-- YOUR OBJECTIVE --
Set down the entries that follow exactly as written, leaving out any images.

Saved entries
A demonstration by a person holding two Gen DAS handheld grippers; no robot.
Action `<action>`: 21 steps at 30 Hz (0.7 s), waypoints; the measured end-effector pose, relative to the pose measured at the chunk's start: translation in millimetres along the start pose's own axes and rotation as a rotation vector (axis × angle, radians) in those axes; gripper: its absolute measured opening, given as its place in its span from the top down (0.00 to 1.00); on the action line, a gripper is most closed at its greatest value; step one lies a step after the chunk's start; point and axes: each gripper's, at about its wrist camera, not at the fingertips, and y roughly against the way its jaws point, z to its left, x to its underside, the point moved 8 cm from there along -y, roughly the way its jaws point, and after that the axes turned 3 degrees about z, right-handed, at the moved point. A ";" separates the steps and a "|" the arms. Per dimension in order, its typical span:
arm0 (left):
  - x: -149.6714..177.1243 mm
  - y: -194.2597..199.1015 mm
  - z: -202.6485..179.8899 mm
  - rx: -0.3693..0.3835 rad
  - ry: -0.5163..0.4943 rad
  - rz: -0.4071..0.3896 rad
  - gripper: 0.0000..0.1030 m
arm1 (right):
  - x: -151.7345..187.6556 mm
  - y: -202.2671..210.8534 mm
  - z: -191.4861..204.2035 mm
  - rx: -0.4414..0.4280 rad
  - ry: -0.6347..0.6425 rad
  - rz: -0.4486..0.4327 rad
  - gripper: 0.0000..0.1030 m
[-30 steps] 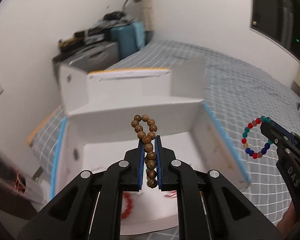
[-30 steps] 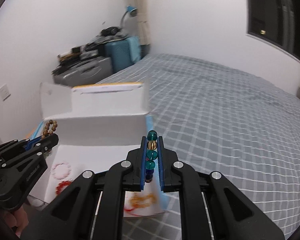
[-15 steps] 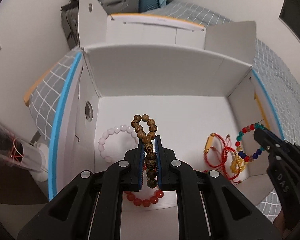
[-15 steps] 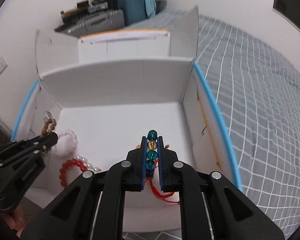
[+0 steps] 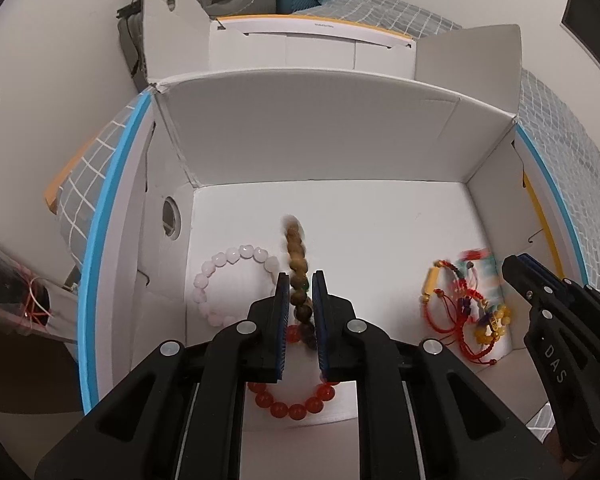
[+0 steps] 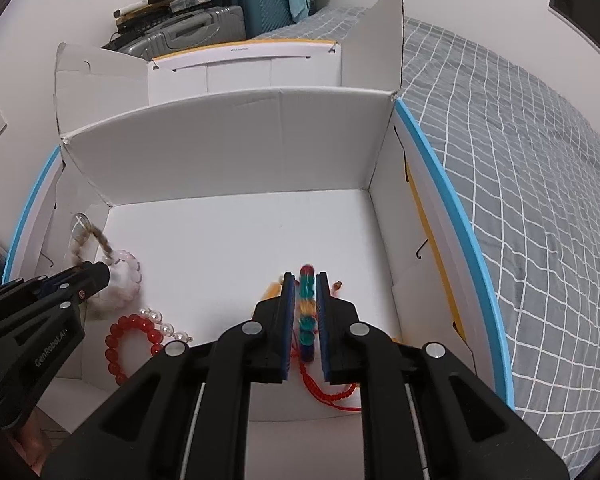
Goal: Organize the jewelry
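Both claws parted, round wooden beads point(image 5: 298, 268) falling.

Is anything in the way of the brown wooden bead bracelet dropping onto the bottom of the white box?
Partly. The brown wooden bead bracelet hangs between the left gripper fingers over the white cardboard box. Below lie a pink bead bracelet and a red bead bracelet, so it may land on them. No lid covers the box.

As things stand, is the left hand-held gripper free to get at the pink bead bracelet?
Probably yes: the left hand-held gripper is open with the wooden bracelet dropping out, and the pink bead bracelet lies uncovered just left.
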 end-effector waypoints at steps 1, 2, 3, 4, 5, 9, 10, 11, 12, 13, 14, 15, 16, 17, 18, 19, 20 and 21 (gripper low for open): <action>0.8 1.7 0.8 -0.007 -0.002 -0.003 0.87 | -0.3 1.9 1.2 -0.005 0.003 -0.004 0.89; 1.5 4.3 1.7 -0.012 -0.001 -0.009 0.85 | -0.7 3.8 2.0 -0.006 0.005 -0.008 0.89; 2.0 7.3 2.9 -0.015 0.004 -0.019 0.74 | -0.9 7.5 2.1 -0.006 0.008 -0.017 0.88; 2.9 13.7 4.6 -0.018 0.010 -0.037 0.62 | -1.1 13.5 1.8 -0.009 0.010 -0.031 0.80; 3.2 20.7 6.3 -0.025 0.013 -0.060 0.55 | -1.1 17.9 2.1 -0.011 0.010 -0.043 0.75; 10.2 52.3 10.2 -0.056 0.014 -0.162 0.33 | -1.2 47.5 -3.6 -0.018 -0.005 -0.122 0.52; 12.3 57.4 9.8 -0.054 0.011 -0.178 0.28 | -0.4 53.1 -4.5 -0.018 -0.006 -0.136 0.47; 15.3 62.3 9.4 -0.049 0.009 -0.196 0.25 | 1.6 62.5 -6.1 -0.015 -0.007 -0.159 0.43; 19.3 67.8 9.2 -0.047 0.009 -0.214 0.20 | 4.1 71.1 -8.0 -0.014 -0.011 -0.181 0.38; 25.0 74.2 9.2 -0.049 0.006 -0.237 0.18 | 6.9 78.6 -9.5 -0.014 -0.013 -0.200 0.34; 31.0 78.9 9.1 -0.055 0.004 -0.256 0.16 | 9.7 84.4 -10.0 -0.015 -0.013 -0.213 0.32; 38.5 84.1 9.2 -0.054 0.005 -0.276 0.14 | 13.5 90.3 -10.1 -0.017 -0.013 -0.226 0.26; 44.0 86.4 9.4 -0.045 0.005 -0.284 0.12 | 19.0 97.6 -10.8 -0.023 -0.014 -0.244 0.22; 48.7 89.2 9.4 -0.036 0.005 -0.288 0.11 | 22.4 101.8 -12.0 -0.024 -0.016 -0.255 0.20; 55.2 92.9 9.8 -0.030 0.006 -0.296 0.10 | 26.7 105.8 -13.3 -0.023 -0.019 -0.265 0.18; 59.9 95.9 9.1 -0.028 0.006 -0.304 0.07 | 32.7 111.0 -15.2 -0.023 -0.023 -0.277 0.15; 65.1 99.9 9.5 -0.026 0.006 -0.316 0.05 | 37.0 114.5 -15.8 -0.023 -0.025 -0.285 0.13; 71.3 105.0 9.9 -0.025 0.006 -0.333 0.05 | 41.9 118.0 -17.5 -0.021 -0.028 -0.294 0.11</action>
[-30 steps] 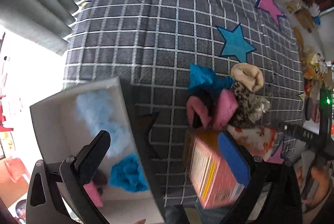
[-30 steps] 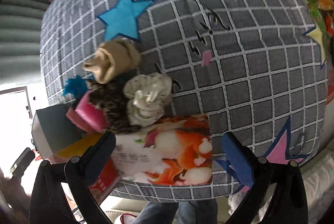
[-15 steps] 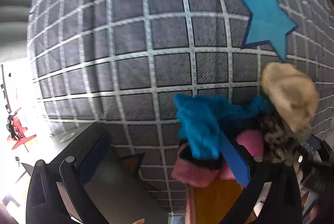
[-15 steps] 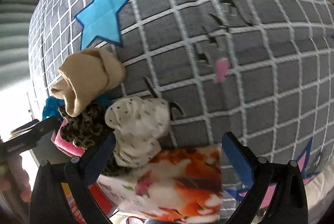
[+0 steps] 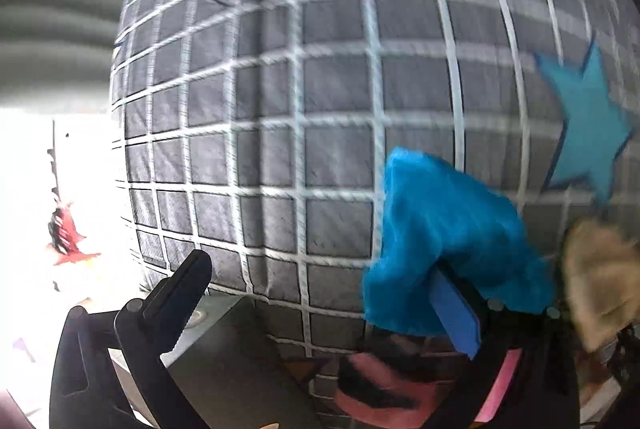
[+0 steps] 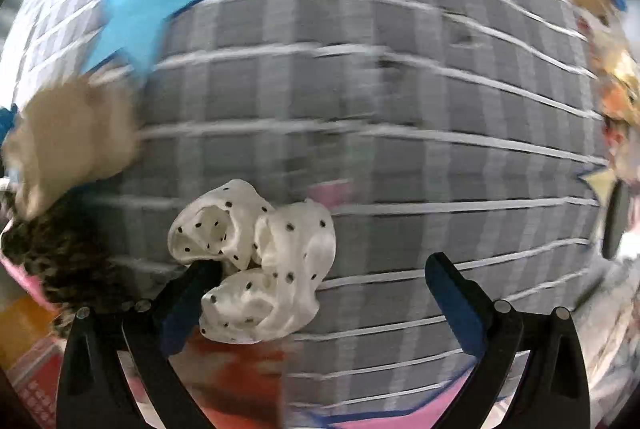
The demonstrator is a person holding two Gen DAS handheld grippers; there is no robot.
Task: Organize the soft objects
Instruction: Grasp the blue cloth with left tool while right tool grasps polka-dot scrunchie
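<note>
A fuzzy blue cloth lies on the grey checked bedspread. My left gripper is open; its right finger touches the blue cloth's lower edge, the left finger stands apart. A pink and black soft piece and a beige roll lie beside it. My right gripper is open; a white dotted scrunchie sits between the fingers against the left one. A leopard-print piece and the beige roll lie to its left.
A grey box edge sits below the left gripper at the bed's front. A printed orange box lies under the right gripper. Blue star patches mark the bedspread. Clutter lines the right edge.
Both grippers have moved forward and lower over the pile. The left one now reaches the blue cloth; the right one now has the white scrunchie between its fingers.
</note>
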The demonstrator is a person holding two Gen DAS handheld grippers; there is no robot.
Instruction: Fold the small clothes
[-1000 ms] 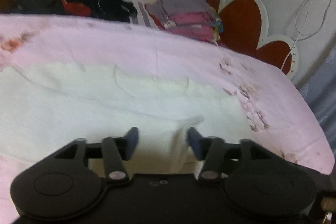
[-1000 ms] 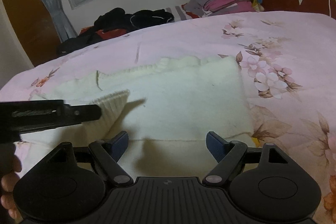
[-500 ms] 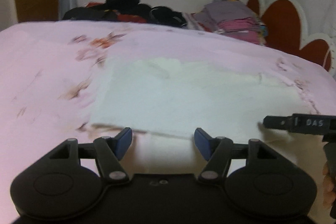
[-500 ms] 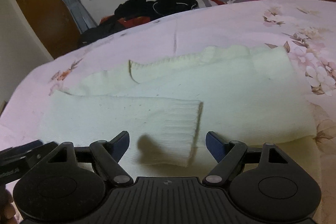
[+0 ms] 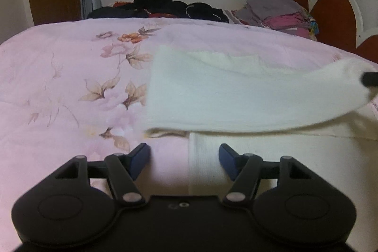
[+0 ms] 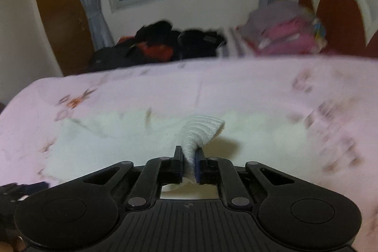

-- RESPONSE --
A demonstration by a person holding two Gen DAS handheld grippers; no robot.
Action `<action>`: 21 steps at 30 Hz (0.7 s), waypoints; the measured end-effector pose, relative to the pose measured at the chunk's start: translation in millimetres along the start pose's own axes and rotation as a rotation vector (axis × angle, radians) in those axes; gripper: its absolute measured opening, given as its place in its span from the top down (0.00 to 1.00); on the action line, a gripper is most closed at its greatest value; step one lies a step after the chunk's start; point and axes: each gripper's, at about its wrist camera, not at the fingertips, and y roughly against the way its jaws point, z to its left, x to its underside, the point moved 8 cm from there along -y, roughly the way its jaws point, and after that the axes turned 3 degrees about z, right-handed, at the moved point. A ";" separates the steps and a "|" the arms. Per dimension in order, its typical span:
arm0 (left):
  - x: -149.6714..177.1243 mm
  - y: -194.2597..199.1015 mm
  - z: -202.6485..179.8899 mm
  - rx: -0.3693..0.3835 rad
  - ry: -0.5163..0.4943 rad
  - rz: -0.4071..0.3896 rad
  - gripper: 0.0000..0.1030 m
arm1 (right):
  - x: -151.7345..187.6556 mm
  - y: -202.2671..210.8534 mm
  - z: -191.4861..204.2035 mm
  - rx: -0.4414..0.4280 rad
  - ry: -0.6347..0.6425 rad
  - rz: -0.4486..0.4327 rad
  - gripper: 0.0000..0.1030 m
[-30 steps] 
[-30 steps] 
[-15 steps] 
[-15 steps] 
[+0 steps] 
[+0 steps] 
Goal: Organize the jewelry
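Both claws parted, round wooden beads point(image 5: 298, 268) falling.

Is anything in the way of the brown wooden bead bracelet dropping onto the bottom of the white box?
Partly. The brown wooden bead bracelet hangs between the left gripper fingers over the white cardboard box. Below lie a pink bead bracelet and a red bead bracelet, so it may land on them. No lid covers the box.

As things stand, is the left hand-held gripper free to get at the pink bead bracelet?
Probably yes: the left hand-held gripper is open with the wooden bracelet dropping out, and the pink bead bracelet lies uncovered just left.
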 end-effector waypoints at steps 1, 2, 3, 4, 5, 9, 10, 11, 12, 13, 14, 15, 16, 17, 18, 19, 20 and 21 (gripper low for open): <action>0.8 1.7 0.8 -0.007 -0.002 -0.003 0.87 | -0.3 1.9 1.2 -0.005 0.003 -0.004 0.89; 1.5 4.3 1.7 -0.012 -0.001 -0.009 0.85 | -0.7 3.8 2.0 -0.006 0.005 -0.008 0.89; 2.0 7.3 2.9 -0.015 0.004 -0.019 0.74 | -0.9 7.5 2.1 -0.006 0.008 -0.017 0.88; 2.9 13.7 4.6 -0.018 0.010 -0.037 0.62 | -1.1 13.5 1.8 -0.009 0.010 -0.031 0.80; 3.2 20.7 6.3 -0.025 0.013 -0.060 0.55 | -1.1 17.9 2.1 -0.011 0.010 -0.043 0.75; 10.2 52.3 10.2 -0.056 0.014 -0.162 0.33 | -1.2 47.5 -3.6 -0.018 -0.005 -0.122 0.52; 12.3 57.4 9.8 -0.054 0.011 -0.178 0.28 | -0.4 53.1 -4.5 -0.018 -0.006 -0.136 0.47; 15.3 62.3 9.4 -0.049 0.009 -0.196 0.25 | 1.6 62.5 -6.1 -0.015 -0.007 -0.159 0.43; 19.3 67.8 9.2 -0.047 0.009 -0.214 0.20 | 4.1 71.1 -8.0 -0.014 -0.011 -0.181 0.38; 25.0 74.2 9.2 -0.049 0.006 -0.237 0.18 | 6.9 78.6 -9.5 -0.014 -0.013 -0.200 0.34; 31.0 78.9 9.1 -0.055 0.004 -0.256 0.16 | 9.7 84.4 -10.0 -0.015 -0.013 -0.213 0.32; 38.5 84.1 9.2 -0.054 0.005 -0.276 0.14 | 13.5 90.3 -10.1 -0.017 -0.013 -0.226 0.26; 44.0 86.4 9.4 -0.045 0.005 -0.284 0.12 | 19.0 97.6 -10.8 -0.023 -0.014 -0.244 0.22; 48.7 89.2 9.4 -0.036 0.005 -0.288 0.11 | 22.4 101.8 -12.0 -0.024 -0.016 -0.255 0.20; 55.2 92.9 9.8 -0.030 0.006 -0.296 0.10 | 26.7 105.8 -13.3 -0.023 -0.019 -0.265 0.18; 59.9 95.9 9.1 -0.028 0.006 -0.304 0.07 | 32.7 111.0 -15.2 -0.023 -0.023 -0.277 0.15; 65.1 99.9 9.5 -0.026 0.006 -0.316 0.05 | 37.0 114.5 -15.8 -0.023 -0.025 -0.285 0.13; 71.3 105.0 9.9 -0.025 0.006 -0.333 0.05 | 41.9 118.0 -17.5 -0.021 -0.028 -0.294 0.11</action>
[-30 steps] 
[-30 steps] 
[-15 steps] 
[-15 steps] 
[+0 steps] 
[+0 steps] 
The demonstrator is a person holding two Gen DAS handheld grippers; there is no robot.
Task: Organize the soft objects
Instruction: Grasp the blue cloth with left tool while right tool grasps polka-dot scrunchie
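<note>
A fuzzy blue cloth lies on the grey checked bedspread. My left gripper is open; its right finger touches the blue cloth's lower edge, the left finger stands apart. A pink and black soft piece and a beige roll lie beside it. My right gripper is open; a white dotted scrunchie sits between the fingers against the left one. A leopard-print piece and the beige roll lie to its left.
A grey box edge sits below the left gripper at the bed's front. A printed orange box lies under the right gripper. Blue star patches mark the bedspread. Clutter lines the right edge.
Both grippers have moved forward and lower over the pile. The left one now reaches the blue cloth; the right one now has the white scrunchie between its fingers.
</note>
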The demonstrator is a person holding two Gen DAS handheld grippers; there is no robot.
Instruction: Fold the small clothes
[-1000 ms] 
[-1000 ms] 
[-500 ms] 
[-500 ms] 
[+0 ms] 
[+0 ms] 

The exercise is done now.